Pas de contrainte pour les petits importateurs

Les négociateurs, qui visaient une couverture presque complète des minéraux et des métaux importés, ont toutefois convenu que les plus petits importateurs (par exemple les dentistes et bijoutiers) ne devraient pas être tenus de se conformer au système, de manière à éviter des charges administratives déraisonnables. Les métaux recyclés, les stocks européens existants et les sous-produits sont également exclus du règlement.  Sur demande des eurodéputés, l’accord prévoit aussi que la Commission fasse une déclaration garantissant le suivi étroit du marché de l’or et des importations d’or dans l’UE afin de réduire les effets secondaires négatifs.

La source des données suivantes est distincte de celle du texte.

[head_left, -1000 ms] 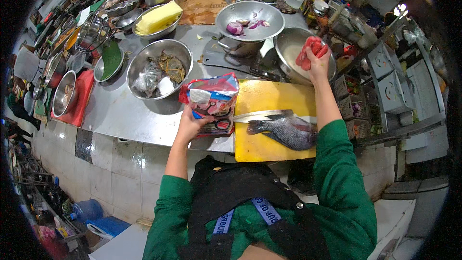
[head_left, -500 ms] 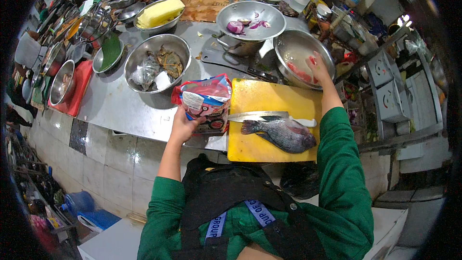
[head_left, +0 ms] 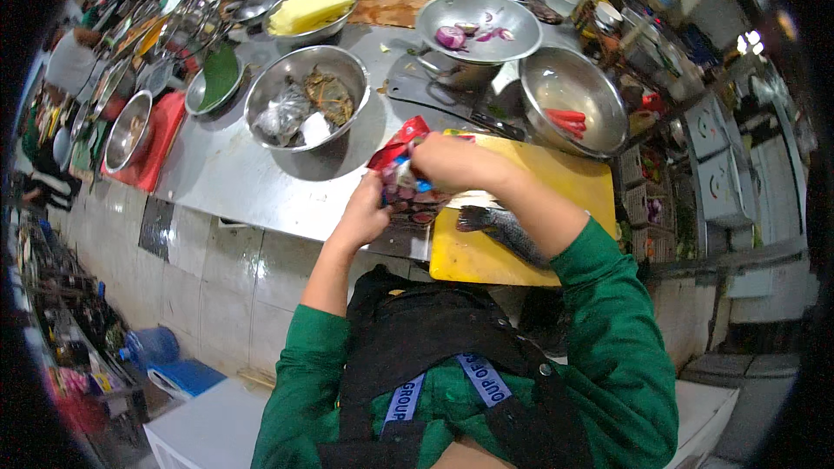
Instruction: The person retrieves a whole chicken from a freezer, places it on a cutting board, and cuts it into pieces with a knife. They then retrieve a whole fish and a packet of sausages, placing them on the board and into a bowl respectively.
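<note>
A red, blue and pink plastic bag stands on the steel table beside the yellow cutting board. My left hand grips its left side. At the bag's opening is my right hand, its fingers hidden in or behind the plastic. A whole dark fish lies on the yellow cutting board, partly covered by my right forearm. The knife next to the fish is mostly hidden by that arm. Beyond the board, a steel bowl of cloudy liquid holds several red sticks.
A colander with cut red onion rests on a pot. Left of it, a steel bowl holds a plastic bag and brownish pieces. Behind are a bowl with a yellow block and a wooden board. A red board lies far left.
My right hand has left the bowl with the red sticks and come left to the bag's opening. The red sticks stay in the bowl. My left hand still holds the bag.
</note>
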A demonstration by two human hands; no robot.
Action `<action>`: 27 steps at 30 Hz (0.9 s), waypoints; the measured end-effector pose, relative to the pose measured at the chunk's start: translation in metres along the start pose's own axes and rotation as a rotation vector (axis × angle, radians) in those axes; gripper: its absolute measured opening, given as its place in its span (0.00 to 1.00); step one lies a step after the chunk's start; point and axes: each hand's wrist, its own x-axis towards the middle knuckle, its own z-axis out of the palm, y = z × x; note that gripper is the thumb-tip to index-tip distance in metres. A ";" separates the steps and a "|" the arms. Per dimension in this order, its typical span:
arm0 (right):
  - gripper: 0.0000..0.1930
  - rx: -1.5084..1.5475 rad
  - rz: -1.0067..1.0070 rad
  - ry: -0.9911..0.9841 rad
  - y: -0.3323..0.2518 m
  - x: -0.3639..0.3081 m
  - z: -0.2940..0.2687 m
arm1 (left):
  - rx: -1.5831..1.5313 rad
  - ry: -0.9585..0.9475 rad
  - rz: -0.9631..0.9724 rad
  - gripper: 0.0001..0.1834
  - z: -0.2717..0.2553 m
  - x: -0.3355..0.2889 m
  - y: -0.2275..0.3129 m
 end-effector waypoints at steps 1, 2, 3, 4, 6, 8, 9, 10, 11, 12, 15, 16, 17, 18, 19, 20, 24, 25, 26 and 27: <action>0.10 0.042 -0.046 0.012 0.005 -0.001 -0.001 | 0.063 0.005 0.060 0.27 -0.001 -0.001 0.003; 0.11 0.035 -0.006 -0.014 0.010 -0.002 -0.001 | 0.038 0.010 0.112 0.28 -0.001 -0.001 0.006; 0.12 0.089 -0.086 -0.027 0.012 -0.002 0.002 | 0.179 -0.003 0.055 0.31 -0.003 -0.002 0.009; 0.13 0.105 -0.092 -0.031 0.014 -0.002 0.007 | 0.315 -0.003 0.046 0.34 -0.005 -0.003 0.010; 0.16 0.127 -0.131 0.013 0.014 -0.001 0.023 | 0.145 0.073 0.011 0.41 -0.009 -0.004 0.011; 0.17 0.119 -0.213 0.217 0.013 0.002 0.042 | 0.045 0.084 0.024 0.49 -0.010 -0.005 0.008; 0.17 0.192 -0.232 0.266 0.015 0.006 0.049 | 0.035 0.048 0.035 0.53 -0.009 -0.005 0.007; 0.16 0.247 -0.221 0.247 0.016 0.010 0.056 | 0.028 0.027 0.059 0.58 -0.008 -0.004 0.004; 0.15 0.307 -0.221 0.313 0.017 0.013 0.063 | -0.018 0.084 0.121 0.54 -0.005 -0.004 0.002; 0.15 0.334 -0.186 0.244 0.019 0.016 0.068 | -0.069 0.060 0.107 0.53 -0.002 -0.002 0.000; 0.15 0.389 -0.287 0.349 0.022 0.025 0.076 | -0.203 0.035 0.053 0.45 0.004 0.001 -0.008; 0.16 0.327 -0.132 0.252 0.019 0.026 0.077 | -0.061 -0.024 0.095 0.36 0.002 0.001 -0.011; 0.19 0.281 -0.292 0.261 0.018 0.026 0.074 | -0.005 -0.019 0.117 0.31 0.001 0.001 -0.012; 0.23 0.288 -0.231 0.233 0.013 0.025 0.074 | -0.026 -0.082 0.020 0.27 0.001 0.000 -0.011; 0.28 0.253 -0.230 0.241 0.011 0.023 0.070 | -0.059 -0.125 0.041 0.31 -0.002 0.001 -0.012; 0.32 0.417 -0.171 0.304 0.007 0.020 0.069 | -0.010 0.041 -0.021 0.28 0.001 -0.004 -0.009; 0.25 0.422 -0.259 0.340 0.002 0.008 0.063 | -0.506 0.092 0.058 0.41 -0.002 0.007 -0.007; 0.25 0.351 -0.212 0.308 0.001 0.008 0.062 | -0.477 0.150 0.073 0.42 -0.004 0.007 -0.006; 0.25 0.284 -0.165 0.233 -0.001 0.007 0.062 | -0.475 0.142 0.024 0.42 -0.004 0.006 -0.005; 0.29 0.313 -0.116 0.208 -0.002 0.008 0.062 | -0.471 0.125 -0.022 0.43 -0.004 0.004 -0.003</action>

Divulgation exigée pour les grands fabricants et vendeurs de l'UE

Lors des négociations en juillet, le Parlement avait obtenu que les grandes entreprises européennes qui achètent de l'étain, du tungstène, du tantale ou de l'or - à savoir celles qui sont soumises à la législation de l’UE sur la "publication d'informations non financières" (de plus de 500 employés) - qui fabriquent ou vendent ces produits, soient invitées à communiquer leurs pratiques d'approvisionnement sur base d'une nouvelle série d'indicateurs de performance. De plus, ces entreprises pourront adhérer à un registre européen et présenter volontairement leurs pratiques de "diligence raisonnable".

Des normes strictes

Le règlement stipule que les systèmes de contrôle existants dans le secteur seront utilisés afin d’éviter les doubles charges. Cependant, le Parlement se félicite d’être parvenu à garantir que ces systèmes soient régulièrement contrôlés de sorte que les normes internationales élevées des lignes directrices de l’OCDE soient maintenues.

Clause de révision

L'accord exige également de la Commission qu'elle examine et rende compte au Parlement et au Conseil de l'efficacité de la nouvelle législation deux ans après la date d'application et tous les trois ans par la suite. Cette évaluation couvre à la fois son impact sur le terrain et le respect par les entreprises de l'UE, ainsi que d’éventuelles mesures obligatoires supplémentaires au cas où l’application du devoir de diligence par les entreprises ne serait pas satisfaisante.